É bem verdade que a mistura entre a realidade e ficção justifica que o Entroncamento, “terra dos fenómenos”, fosse completamente ultrapassado pelo velho burgo sanchino, não por causa do melro branco, do carneiro de quatro cornos ou da tal planta que por baixo dava batatas e por cima tomates. Nada disso.
Aqui a realidade é outra. Esta terra, outrora repleta de afetos, encontra-se presentemente na encruzilhada silenciosa do destino onde se confrontam várias sombras, quiçá se encontrem alguns esqueletos nos armários (que me desculpe Saramago), e, se calhar, neste dia, como qualquer outro, os tais afetos foram substituídos por um quase ódio puro numa estranha e cínica convivência, que se tem revelado (tal como o Covid) altamente contagiante, o que fez com que a causa bolchevique fosse traída, desacreditando todos os estalinistas, contestado que foi o “apparat”, vindo ao de cima sentimentos de revolta, inveja, vitimização, agressividade, discursos e entrevistas com todas as indiretas contidas e, pasme-se, entrando num (quase) processo de perseguição.
Dir-me-ão que ricas são estas sensações que conseguem passar por cima do tal código genético que Unamuno definiu «o ódio requer realidades presentes» e Ortega e Gassett determina a ligação à circunstância de cada um.
Pois bem, seguindo a realidade das coisas: um ganha outro perde e, se a ganhar se perde e a perder se ganha, o vice-versa é interessante e também nos parece indiscutivelmente verdade.
Nesta bendita incapacidade de enterrar os fantasmas do passado, olhamos para os pretensos fenómenos, são mais que muitos, vindo imediatamente à tona d`água, o outro, o mal-amado, o (ainda) desejado e até o trânsfuga.

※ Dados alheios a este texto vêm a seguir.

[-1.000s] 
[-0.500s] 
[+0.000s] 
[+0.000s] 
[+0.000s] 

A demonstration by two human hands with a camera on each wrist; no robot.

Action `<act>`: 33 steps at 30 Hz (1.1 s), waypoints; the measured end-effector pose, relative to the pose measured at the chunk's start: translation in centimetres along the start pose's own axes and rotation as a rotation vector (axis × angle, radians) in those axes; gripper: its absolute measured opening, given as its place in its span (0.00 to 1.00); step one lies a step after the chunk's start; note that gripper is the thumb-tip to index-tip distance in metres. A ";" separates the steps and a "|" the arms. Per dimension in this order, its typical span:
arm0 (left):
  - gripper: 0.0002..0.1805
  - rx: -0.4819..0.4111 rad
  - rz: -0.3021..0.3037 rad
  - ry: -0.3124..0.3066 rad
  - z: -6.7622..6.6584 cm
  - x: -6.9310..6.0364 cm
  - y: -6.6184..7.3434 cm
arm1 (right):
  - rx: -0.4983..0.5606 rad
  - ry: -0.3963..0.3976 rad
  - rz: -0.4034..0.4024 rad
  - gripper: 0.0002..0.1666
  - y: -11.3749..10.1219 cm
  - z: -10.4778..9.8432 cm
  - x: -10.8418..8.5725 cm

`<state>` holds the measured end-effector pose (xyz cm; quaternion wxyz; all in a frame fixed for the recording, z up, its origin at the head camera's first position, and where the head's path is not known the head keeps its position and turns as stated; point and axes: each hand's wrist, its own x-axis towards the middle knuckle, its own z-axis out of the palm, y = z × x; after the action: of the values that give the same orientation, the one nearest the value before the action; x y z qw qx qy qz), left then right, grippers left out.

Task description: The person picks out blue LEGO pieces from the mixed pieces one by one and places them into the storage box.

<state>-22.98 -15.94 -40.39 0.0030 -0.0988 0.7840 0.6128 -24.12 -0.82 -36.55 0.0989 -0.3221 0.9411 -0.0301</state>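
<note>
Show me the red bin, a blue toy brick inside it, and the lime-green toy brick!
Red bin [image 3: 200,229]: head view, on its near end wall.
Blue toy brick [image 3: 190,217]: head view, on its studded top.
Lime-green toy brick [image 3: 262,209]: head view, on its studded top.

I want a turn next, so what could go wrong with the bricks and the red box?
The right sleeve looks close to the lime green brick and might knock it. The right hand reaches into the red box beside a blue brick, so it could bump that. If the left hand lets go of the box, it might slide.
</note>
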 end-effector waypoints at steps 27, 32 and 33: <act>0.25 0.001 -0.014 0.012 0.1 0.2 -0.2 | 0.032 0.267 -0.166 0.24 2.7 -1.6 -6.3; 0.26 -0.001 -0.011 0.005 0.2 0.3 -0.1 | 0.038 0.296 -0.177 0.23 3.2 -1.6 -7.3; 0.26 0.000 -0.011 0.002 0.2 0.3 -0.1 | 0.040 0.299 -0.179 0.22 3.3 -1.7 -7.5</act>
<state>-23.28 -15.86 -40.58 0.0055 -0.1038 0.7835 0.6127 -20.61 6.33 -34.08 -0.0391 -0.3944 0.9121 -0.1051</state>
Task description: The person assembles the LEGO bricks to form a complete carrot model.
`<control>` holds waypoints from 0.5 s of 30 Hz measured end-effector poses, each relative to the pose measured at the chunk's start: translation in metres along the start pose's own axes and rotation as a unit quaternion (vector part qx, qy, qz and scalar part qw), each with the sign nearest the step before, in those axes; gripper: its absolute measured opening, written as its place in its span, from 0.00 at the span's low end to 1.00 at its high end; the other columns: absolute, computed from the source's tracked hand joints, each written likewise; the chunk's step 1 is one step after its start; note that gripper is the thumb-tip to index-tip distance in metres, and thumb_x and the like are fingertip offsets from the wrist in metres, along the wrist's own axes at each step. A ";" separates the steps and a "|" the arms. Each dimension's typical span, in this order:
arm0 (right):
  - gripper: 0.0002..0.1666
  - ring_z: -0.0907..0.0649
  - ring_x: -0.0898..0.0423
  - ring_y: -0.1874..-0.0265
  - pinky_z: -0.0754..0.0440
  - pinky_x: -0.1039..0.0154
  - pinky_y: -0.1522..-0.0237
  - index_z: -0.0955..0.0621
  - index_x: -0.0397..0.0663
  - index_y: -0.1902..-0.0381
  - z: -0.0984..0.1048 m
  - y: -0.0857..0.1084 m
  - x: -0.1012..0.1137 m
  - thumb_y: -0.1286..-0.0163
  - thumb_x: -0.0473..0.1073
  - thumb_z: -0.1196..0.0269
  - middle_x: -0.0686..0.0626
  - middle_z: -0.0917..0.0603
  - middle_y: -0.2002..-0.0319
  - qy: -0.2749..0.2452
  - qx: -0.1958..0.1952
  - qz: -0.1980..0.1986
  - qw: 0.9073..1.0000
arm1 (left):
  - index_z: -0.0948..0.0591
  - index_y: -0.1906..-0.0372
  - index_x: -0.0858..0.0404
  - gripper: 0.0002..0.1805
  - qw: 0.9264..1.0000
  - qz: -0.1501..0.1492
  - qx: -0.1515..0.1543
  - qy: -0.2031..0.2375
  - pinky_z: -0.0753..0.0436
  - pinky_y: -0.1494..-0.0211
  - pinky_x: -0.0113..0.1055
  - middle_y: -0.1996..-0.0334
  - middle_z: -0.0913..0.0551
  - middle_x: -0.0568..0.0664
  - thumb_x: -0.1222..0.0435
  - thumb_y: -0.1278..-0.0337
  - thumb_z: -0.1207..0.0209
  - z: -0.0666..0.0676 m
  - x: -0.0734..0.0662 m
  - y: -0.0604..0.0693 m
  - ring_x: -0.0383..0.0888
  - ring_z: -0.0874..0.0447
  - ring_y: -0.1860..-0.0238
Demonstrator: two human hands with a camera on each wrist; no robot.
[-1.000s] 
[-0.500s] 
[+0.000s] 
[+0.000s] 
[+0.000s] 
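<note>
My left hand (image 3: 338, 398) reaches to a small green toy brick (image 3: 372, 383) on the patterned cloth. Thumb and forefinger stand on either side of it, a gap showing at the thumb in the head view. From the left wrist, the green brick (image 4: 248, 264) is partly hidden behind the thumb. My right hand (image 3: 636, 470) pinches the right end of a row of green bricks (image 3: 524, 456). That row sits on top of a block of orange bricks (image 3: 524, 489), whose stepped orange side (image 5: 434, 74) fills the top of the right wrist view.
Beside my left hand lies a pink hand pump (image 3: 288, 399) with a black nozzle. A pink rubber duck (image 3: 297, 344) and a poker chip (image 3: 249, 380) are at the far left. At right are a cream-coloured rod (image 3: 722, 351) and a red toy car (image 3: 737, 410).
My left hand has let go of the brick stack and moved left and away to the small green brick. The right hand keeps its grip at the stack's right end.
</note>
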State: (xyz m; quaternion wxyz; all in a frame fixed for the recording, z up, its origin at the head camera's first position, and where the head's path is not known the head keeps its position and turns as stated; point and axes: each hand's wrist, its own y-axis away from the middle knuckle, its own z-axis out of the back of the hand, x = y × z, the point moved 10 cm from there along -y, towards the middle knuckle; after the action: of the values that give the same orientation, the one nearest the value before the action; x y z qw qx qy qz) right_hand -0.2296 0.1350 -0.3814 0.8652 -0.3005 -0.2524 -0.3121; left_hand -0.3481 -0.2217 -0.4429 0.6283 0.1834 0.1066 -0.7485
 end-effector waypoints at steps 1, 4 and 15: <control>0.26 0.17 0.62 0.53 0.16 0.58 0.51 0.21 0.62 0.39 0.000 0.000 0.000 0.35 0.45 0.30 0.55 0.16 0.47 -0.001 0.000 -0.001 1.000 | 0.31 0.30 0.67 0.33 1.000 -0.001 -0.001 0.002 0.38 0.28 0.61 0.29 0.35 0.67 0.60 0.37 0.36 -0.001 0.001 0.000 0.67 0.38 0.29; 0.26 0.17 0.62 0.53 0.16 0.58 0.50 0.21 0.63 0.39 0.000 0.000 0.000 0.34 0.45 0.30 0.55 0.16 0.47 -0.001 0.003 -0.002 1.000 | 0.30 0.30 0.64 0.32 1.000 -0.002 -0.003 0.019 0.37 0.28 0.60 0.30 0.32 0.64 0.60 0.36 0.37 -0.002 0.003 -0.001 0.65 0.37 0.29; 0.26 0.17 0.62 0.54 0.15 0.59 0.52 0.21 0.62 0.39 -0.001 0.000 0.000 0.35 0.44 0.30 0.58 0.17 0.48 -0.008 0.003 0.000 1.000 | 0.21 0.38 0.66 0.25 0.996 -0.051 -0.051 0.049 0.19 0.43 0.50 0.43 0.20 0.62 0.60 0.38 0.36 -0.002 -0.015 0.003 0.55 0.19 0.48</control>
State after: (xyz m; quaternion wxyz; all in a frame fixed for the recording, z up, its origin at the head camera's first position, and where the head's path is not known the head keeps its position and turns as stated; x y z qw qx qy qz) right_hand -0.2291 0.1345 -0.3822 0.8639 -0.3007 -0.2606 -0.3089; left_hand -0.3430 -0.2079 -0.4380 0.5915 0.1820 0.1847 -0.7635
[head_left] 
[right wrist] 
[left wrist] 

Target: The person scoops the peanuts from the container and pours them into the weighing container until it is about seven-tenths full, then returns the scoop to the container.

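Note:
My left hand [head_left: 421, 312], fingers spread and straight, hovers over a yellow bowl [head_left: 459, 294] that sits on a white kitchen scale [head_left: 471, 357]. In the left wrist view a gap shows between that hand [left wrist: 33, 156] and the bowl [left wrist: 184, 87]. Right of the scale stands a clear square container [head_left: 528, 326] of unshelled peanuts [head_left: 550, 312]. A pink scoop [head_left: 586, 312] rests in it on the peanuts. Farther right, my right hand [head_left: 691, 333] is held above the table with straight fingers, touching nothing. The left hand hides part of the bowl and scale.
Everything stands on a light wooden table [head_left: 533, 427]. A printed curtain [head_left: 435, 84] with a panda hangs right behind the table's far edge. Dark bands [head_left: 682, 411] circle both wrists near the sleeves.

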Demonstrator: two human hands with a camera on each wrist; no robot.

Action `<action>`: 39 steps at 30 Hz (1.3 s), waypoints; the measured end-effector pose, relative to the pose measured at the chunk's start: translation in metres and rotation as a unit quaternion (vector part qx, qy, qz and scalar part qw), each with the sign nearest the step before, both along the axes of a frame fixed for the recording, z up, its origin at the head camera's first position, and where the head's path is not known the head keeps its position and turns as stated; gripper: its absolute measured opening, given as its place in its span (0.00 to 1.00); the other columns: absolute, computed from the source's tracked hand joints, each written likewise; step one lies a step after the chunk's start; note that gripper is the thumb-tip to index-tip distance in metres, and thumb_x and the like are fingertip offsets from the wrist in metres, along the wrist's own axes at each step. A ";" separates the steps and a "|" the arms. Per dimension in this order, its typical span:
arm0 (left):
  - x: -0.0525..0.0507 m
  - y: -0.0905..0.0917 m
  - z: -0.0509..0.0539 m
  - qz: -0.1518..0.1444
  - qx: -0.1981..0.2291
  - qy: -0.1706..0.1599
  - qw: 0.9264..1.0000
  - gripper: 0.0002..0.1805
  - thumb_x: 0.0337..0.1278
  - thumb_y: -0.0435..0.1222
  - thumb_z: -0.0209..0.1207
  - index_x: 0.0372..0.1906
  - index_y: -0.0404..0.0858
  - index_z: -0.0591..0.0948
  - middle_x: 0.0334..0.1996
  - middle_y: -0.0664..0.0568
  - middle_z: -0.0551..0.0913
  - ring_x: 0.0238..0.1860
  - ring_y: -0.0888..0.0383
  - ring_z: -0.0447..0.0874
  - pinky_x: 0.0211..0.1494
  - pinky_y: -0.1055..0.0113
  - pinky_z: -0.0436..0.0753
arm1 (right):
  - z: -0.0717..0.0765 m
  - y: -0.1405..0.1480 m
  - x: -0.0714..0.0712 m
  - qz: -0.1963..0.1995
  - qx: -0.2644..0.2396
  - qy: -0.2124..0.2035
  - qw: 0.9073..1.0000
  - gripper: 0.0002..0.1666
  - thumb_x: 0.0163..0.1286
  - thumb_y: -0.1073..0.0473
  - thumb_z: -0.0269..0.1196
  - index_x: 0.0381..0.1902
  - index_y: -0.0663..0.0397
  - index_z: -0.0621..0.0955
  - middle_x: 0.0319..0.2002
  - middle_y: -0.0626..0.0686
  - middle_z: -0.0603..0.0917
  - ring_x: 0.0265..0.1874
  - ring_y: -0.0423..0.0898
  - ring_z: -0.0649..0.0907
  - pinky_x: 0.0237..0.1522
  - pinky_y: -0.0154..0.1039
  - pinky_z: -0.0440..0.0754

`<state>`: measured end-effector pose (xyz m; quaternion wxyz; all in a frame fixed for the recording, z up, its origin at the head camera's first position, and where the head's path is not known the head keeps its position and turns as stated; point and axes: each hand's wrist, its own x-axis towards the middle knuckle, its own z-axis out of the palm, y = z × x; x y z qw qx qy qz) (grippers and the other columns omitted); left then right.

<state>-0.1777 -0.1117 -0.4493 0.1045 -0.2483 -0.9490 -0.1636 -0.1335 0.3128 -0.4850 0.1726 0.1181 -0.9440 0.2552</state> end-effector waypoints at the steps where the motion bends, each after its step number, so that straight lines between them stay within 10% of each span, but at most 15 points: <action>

Finalmente, por artes mágicas, Carlos Chaves Monteiro é o candidato laranja à autarquia da Guarda. Eis o acontecimento!!!
Deixamos para trás a entrevista em todos os jornais, a leitura do tal Plano de Recuperação e Resiliência, onde o litoral mama (nem que a beirã Ana Abrunhosa tussa), o interior fica mesmo a chuchar no dedo e, utilizando este velho tinteiro de que me sirvo para escrever o tal livro do “Desassossego”, vejo Sérgio de Costas quebradas.
Por muito pouco que Chaves tenha feito fez bem mais que o embonecador e produtor de festarolas, esperando para ver se o atual edil opta, ou não, pela lista em efetividade de funções, a tal que foi patrocinada pelo outro, que na primeira oportunidade embarcou para o exílio dourado de Bruxelas.
A história não termina aqui. Muita água vai passar por baixo das mesmas pontes e muitos episódios aqui haveremos de contar. Diz o povo que “perder nem a feijões”.
No revés da medalha a história não foge ao trivial. Socorrendo-me do conto de Saint-Exupéry, verifica-se que o protagonista passava os dias a cuidar do seu jardim que tinha apenas uma rosa. Certo dia decidiu partir, encantou-se pelos predicados de Raimundo Berengário e não deixou ninguém para tratar do jardim. Claro está, o desfecho só poderia ser este: a rosa murchou e morreu. O quinteiro-chefe, lá longe, onde o sol castiga mais, chamou o principezinho à razão e disse-lhe que já não contava mais com ele.
Resumindo: por cá não há cactos de quatro metros, ovos de galinha com quase um quilo, pintos de três patas, mas vemos o toureiro morder no touro, focamos o olho apenas no nosso próprio umbigo, tentamos trepar para a galha que efetivamente não é nossa, sem percebermos qual é a nuvem e quem é Juno, esquecendo-nos, nessa ânsia incontida e vertiginosa do poder, do essencial, que é nem mais nem menos, o projeto de vida que tem obrigatoriamente de apostar na criação de riqueza e fixação de população. É tempo de assumirmos, todos nós, este desafio pois se o não fizermos, se ficarmos apenas e tão só reféns do acontecimento, o desabafo, nesta terra com mais de nove séculos de existência, só pode ser este: Pobre pátria mia que tão mal tem tratado os seus naturais nesta justa homenagem a todos quantos triunfam aquém e além-mar.